Sleeping Children

It’s 9:41 pm and a typical Monday night. My laptop is open and i’m slowly getting through emails and to-do’s left undone. Tonight I recline in the dark with a little body curled up to mine, who has fallen asleep half sitting up, his head resting against the sofa. he is under a soft blanket he shares with me and breathes heavy and content. The little 4 year old tyrant was like a hostage negotiation about an hour ago; demanding all sorts of ridiculousness in order to go to bed and stay in bed. I lost the negotiation, hence he is curled up beside me. They’re so much easier to love when they’re sleeping. It’s amazing that you can go form anger to adoration within 2 minutes of your child falling asleep.

Adoration set in. I look at his innocent face, and thank God that I am able to cover him with a blanket and a roof and a soft, safe, and familiar place to sleep. He will be carried upstairs like a baby and placed in his bed. And probably at 2 am he will sleepwalk down the hall and crawl into his moms’ bed. The kid’s got options. And in these moments of stark acknowledgment of the extravagant blessing of being able to provide for your kids, my heart breaks for the hundreds of moms and dads who simply cannot. I wonder how many kids within a 20 mile radius of my safe and warm home are propped up against far less cozy places. Kids that might not be under a bridge but are on a dirty couch at a parents friends’ house; with loud and unfamiliar noises and people passing through. Others settle into cheap hotel rooms that are bathed in the smell of stale cigarettes because management long ago gave up the battle. They eat fast food and take out. Their clothes are hung to dry over the bathtub after their mom washed them with the provided bar of hotel hand soap in the bathroom sink. Some sleep in cars, under as many blankets as their parents can find, while their parents shiver in the dark; wishing they could sacrifice more to make their kid safe and comfortable.

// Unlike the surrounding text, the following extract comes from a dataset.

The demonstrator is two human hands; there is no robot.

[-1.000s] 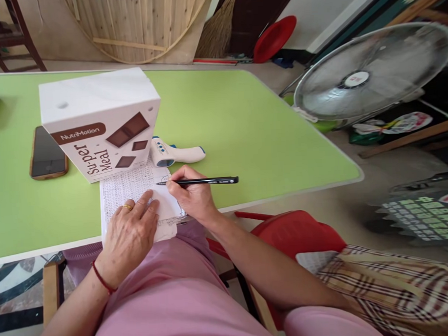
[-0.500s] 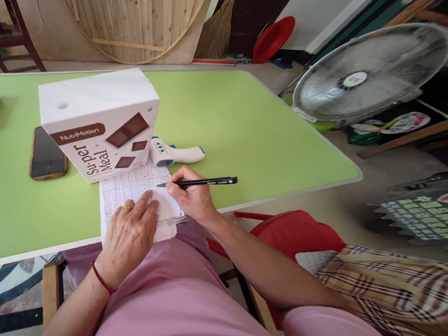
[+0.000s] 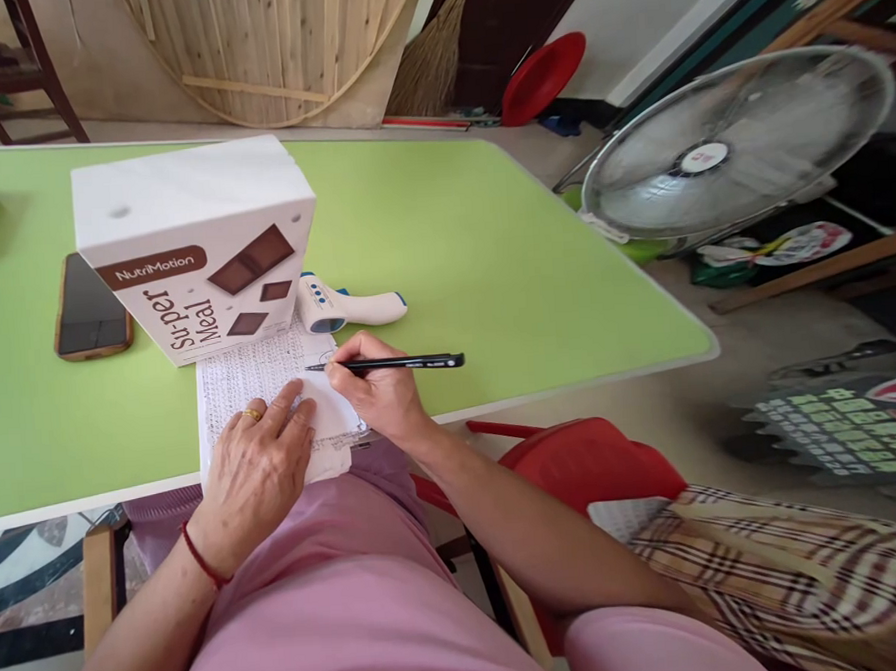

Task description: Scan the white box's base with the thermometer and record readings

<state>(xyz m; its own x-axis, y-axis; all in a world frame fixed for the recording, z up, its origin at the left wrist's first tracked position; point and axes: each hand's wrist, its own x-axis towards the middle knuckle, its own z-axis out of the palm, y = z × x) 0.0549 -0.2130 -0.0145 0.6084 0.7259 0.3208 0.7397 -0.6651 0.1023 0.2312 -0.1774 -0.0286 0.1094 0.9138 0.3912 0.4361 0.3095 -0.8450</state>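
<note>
We note bare forearms, no sleeves reaching the wrists. The left hand [image 3: 254, 473] wears a gold ring on one finger and a thin red cord bracelet at the wrist. The right hand [image 3: 380, 394] carries no jewellery that we can see. Below, we record a pink garment covering torso and lap.

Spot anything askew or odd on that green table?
Slightly: the white handwritten paper sheet overhangs the green table's near edge, pinned flat by the left hand. The right hand holds a black pen on it. Nothing spilled or damaged.
</note>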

I know these kids are out there because i’ve met them. I’ve walked in those hotel rooms and met with the moms, and seen the cars they sleep in. And on nights like this, where i gaze at my own child my heart breaks for all the children who aren’t being gazed at. The children who are not warm and safe and comfortable. The kids whose parents left them in seedy hotel rooms to work the streets, or to work midnight shifts to try an make ends meet so they had enough money to pay for another night of shelter. The parents aren’t bad. Let’s not vilify to assuage our discomfort or our guilt of disparity. These moms and dads are trying as hard as they possibly can with the tools they have to work with.

If you’ve been blessed with a tool box of education and family support and socioeconomic status, then it is up to us to share those tools so that maybe one more kid is tucked in safe and warm and comfortable.

Let’s not pretend there are no homeless children in Washtenaw County. Let’s face it. Share our resources; give, coach, mentor, give rides, and comfort; even if it’s outside of our comfort zone. Maybe especially if it’s outside of our comfort zone. Because in getting out of ours, we can get some kids into their own. Maybe even for the first time.